● **What to produce**:
Where in the data does the word "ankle" appear? Find those lines and copy them.

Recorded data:

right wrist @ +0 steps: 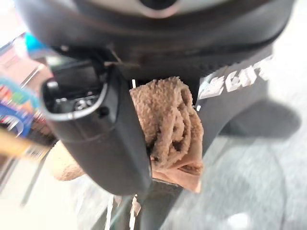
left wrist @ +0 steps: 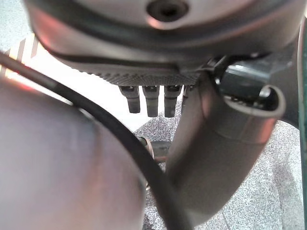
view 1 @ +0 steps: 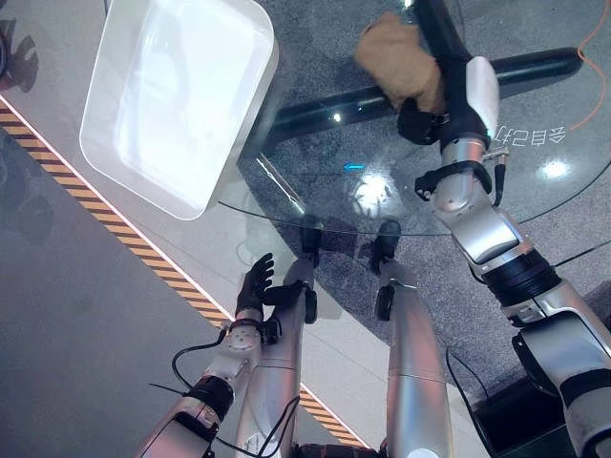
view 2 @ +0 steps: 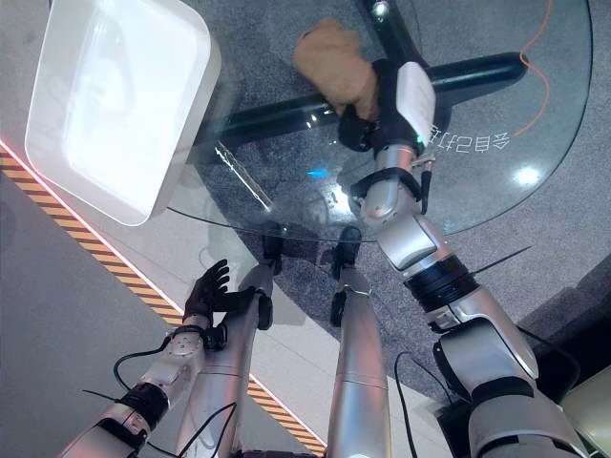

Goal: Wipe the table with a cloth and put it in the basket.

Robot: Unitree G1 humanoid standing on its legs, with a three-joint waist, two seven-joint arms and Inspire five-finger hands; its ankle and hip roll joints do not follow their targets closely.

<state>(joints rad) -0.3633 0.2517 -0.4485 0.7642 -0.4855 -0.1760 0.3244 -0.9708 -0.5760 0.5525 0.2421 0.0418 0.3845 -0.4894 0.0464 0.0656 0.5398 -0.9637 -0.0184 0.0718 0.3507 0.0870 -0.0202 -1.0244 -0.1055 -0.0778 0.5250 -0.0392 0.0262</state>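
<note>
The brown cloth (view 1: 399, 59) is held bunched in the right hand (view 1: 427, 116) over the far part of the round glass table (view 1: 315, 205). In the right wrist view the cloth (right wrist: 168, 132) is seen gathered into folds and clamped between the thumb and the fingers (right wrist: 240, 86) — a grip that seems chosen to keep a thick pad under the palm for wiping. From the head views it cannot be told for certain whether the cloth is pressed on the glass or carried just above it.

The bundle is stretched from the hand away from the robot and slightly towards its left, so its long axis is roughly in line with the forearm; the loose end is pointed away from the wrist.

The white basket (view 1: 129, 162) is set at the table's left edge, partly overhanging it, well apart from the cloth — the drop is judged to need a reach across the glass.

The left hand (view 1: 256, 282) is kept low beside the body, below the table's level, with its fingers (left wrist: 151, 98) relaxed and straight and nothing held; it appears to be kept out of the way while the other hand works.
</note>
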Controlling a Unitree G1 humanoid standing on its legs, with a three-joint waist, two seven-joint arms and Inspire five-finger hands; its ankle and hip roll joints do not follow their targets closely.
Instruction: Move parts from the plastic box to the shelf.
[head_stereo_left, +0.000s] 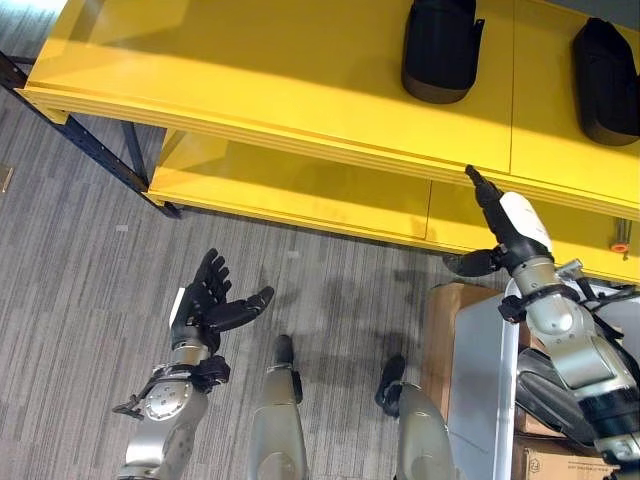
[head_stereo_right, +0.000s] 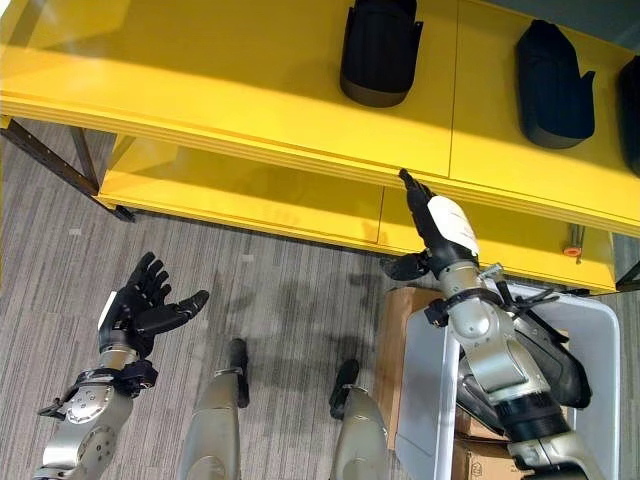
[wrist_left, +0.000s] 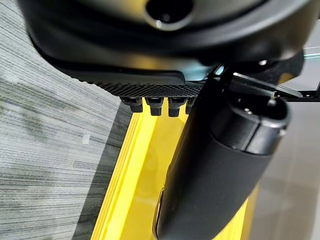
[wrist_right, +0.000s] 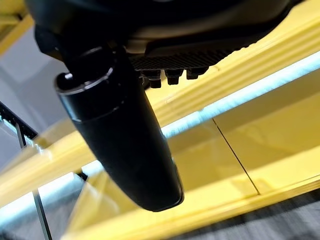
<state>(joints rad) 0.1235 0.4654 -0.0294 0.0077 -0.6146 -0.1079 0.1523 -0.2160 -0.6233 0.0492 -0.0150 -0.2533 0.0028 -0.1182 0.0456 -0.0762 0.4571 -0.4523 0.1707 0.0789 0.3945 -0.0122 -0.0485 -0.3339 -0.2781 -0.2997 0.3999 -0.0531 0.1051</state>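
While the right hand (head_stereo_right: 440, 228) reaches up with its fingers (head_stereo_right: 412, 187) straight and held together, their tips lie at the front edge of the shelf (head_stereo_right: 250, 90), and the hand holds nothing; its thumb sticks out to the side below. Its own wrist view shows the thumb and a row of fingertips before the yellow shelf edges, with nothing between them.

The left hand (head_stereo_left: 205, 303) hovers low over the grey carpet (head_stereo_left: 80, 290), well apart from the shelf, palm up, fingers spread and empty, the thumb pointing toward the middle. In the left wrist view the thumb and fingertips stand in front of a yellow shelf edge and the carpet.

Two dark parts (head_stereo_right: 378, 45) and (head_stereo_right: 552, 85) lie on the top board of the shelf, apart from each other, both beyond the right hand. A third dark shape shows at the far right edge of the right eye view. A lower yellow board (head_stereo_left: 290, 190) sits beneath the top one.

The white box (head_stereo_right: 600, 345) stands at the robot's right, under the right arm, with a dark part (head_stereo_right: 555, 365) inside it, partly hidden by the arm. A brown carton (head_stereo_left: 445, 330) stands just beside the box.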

● **Output**:
Robot: Unitree G1 humanoid standing on its legs, with a three-joint waist, two seven-joint arms and Inspire five-finger hands; its ankle and hip roll joints do not follow their targets closely.
Controlling a Unitree G1 humanoid standing on its legs, with a three-joint waist, two seven-joint arms and Inspire five-finger hands; its ankle and hip roll joints do not follow their targets closely.

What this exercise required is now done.